About this exercise - Each record below should be reproduced as it is written, with pictures left out entirely.

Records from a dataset
--------------------------------------------------

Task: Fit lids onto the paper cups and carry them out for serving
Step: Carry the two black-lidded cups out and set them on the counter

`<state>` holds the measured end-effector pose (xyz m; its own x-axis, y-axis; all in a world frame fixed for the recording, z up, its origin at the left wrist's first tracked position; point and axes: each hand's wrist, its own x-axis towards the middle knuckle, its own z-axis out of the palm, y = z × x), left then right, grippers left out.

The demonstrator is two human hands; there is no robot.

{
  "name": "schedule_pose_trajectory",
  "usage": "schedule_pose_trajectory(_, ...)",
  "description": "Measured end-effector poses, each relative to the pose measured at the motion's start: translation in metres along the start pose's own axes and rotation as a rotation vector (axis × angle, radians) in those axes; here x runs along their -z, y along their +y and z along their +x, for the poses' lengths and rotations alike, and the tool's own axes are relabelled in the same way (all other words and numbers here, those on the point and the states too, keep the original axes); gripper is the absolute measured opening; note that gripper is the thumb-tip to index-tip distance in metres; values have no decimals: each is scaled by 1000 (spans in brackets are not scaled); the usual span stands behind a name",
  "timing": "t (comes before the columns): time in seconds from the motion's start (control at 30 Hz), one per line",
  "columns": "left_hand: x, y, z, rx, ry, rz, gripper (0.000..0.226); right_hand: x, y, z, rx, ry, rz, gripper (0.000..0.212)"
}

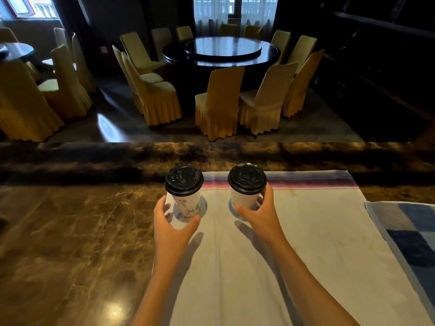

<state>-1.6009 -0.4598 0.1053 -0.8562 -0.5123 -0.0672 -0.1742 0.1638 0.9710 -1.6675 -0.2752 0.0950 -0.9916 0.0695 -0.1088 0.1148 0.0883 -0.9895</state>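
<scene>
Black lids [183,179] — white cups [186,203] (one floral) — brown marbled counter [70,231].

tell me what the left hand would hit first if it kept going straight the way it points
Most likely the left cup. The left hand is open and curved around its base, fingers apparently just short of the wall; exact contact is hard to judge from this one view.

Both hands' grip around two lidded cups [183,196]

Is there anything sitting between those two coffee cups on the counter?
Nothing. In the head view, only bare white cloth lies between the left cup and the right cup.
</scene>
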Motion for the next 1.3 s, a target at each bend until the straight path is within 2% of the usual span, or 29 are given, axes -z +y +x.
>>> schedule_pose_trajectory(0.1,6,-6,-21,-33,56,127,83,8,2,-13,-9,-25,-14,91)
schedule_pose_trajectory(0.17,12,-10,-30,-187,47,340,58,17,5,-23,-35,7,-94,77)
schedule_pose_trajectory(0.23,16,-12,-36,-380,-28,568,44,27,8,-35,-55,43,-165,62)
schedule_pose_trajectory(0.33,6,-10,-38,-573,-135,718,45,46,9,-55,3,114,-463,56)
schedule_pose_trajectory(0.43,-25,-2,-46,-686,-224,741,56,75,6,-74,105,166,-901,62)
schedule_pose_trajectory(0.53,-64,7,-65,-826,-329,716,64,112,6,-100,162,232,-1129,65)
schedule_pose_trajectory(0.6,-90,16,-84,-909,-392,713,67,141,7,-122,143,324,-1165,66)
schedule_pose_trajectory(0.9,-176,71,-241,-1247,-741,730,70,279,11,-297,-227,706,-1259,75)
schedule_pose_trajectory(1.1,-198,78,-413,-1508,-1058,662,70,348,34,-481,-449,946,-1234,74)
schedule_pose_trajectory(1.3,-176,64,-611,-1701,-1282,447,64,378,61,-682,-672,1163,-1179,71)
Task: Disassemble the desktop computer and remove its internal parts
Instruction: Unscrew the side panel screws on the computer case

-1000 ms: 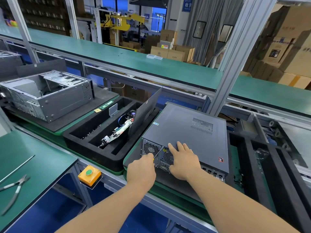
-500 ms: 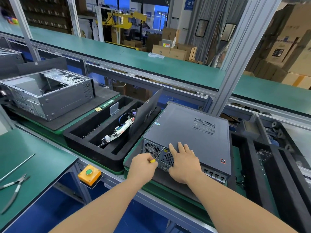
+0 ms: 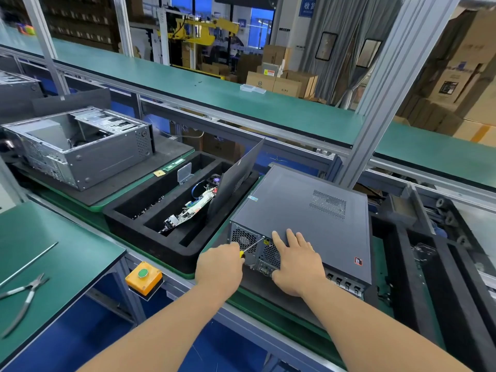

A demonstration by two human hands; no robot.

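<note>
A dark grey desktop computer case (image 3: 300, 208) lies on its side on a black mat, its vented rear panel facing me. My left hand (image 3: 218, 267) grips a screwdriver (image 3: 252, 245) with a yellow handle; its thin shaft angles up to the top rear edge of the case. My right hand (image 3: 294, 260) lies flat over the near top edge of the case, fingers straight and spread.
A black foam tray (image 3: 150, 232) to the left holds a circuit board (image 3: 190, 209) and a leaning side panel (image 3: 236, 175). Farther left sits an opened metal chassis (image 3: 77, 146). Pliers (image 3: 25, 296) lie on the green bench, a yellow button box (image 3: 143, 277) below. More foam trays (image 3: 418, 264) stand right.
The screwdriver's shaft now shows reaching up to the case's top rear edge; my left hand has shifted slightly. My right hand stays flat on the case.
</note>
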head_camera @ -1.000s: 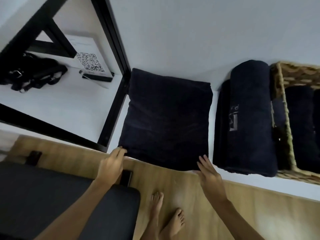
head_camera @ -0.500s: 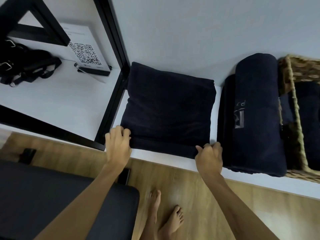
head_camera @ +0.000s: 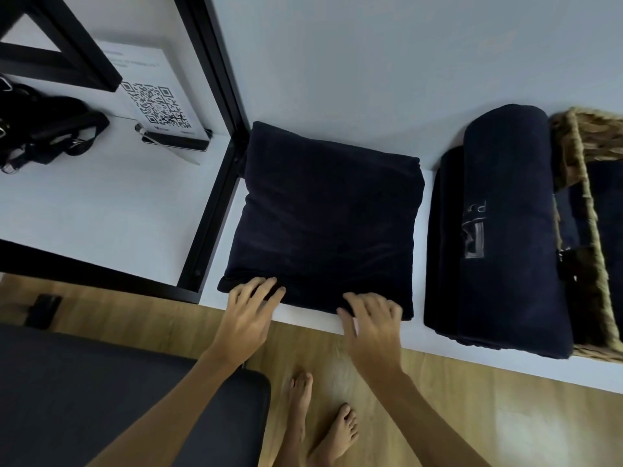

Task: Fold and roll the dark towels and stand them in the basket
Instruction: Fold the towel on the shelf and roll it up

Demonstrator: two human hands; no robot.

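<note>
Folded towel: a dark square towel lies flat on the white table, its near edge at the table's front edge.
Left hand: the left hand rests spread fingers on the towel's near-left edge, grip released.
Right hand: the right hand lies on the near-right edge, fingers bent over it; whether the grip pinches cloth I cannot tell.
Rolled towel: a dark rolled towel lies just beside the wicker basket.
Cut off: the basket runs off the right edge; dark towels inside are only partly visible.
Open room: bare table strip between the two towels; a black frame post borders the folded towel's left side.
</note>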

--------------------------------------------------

Finished task -
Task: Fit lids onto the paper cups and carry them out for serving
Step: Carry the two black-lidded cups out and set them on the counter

`<state>` holds the measured end-effector pose (xyz m; its own x-axis, y-axis; all in a world frame fixed for the recording, z up, its origin at the left wrist's first tracked position; point and axes: each hand's wrist, its own x-axis towards the middle knuckle, its own z-axis out of the palm, y = z × x), left then right, grippers left out.

The demonstrator is two human hands; there is no robot.

{
  "name": "schedule_pose_trajectory",
  "usage": "schedule_pose_trajectory(_, ...)",
  "description": "Measured end-effector poses, each relative to the pose measured at the motion's start: translation in metres along the start pose's own axes and rotation as a rotation vector (axis × angle, radians) in those axes; here x runs along their -z, y along their +y and z along their +x, for the poses' lengths and rotations alike, and the tool's own axes are relabelled in the same way (all other words and numbers here, those on the point and the states too, keep the original axes); gripper is the absolute measured opening; note that gripper is the thumb-tip to index-tip distance in metres; values have no decimals: each is scaled by 1000 (spans in brackets are not scaled); the usual span stands behind a name",
  "timing": "t (comes before the columns): time in seconds from the motion's start (control at 30 Hz), one per line",
  "columns": "left_hand: x, y, z, rx, ry, rz, gripper (0.000..0.226); right_hand: x, y, z, rx, ry, rz, gripper (0.000..0.212)"
}


<state>-1.6009 -0.4598 0.1053 -0.8562 -0.5123 -0.0672 -0.1742 0.1638 0.9710 -1.6675 -0.2752 0.0950 -0.9916 0.0695 -0.1088 0.1148 0.0883 -0.9895</state>
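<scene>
Black lids [183,179] — white cups [186,203] (one floral) — brown marbled counter [70,231].

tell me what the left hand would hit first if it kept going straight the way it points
Most likely the left cup. The left hand is open and curved around its base, fingers apparently just short of the wall; exact contact is hard to judge from this one view.

Both hands' grip around two lidded cups [183,196]

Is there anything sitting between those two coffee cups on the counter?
Nothing. In the head view, only bare white cloth lies between the left cup and the right cup.
</scene>
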Motion for the next 1.3 s, a target at each bend until the straight path is within 2% of the usual span, or 29 are given, axes -z +y +x.
>>> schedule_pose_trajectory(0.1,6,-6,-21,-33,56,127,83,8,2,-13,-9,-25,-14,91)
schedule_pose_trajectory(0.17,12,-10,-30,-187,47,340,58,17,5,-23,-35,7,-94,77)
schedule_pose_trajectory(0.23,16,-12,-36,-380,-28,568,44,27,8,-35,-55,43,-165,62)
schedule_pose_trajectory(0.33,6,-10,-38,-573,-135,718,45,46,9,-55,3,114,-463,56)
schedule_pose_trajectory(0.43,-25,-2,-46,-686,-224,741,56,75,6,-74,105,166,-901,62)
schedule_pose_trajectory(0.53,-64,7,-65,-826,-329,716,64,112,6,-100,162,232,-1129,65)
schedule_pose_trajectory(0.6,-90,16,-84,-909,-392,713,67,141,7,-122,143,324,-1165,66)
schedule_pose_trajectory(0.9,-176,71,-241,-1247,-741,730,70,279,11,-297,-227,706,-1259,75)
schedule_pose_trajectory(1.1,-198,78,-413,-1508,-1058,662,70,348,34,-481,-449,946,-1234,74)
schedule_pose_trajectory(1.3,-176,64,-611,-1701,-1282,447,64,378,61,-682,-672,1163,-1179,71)
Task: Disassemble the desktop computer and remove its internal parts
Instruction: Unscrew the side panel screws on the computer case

-1000 ms: 
-500 ms: 
+0 ms: 

A demonstration by two human hands; no robot.

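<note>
A dark grey desktop computer case (image 3: 300, 208) lies on its side on a black mat, its vented rear panel facing me. My left hand (image 3: 218, 267) grips a screwdriver (image 3: 252, 245) with a yellow handle; its thin shaft angles up to the top rear edge of the case. My right hand (image 3: 294, 260) lies flat over the near top edge of the case, fingers straight and spread.
A black foam tray (image 3: 150, 232) to the left holds a circuit board (image 3: 190, 209) and a leaning side panel (image 3: 236, 175). Farther left sits an opened metal chassis (image 3: 77, 146). Pliers (image 3: 25, 296) lie on the green bench, a yellow button box (image 3: 143, 277) below. More foam trays (image 3: 418, 264) stand right.
The screwdriver's shaft now shows reaching up to the case's top rear edge; my left hand has shifted slightly. My right hand stays flat on the case.
</note>
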head_camera @ -1.000s: 
head_camera @ -0.500s: 
head_camera @ +0.000s: 

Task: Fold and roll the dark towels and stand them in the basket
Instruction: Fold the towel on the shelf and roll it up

Demonstrator: two human hands; no robot.

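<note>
Folded towel: a dark square towel lies flat on the white table, its near edge at the table's front edge.
Left hand: the left hand rests spread fingers on the towel's near-left edge, grip released.
Right hand: the right hand lies on the near-right edge, fingers bent over it; whether the grip pinches cloth I cannot tell.
Rolled towel: a dark rolled towel lies just beside the wicker basket.
Cut off: the basket runs off the right edge; dark towels inside are only partly visible.
Open room: bare table strip between the two towels; a black frame post borders the folded towel's left side.
</note>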

There is nothing else to this exercise.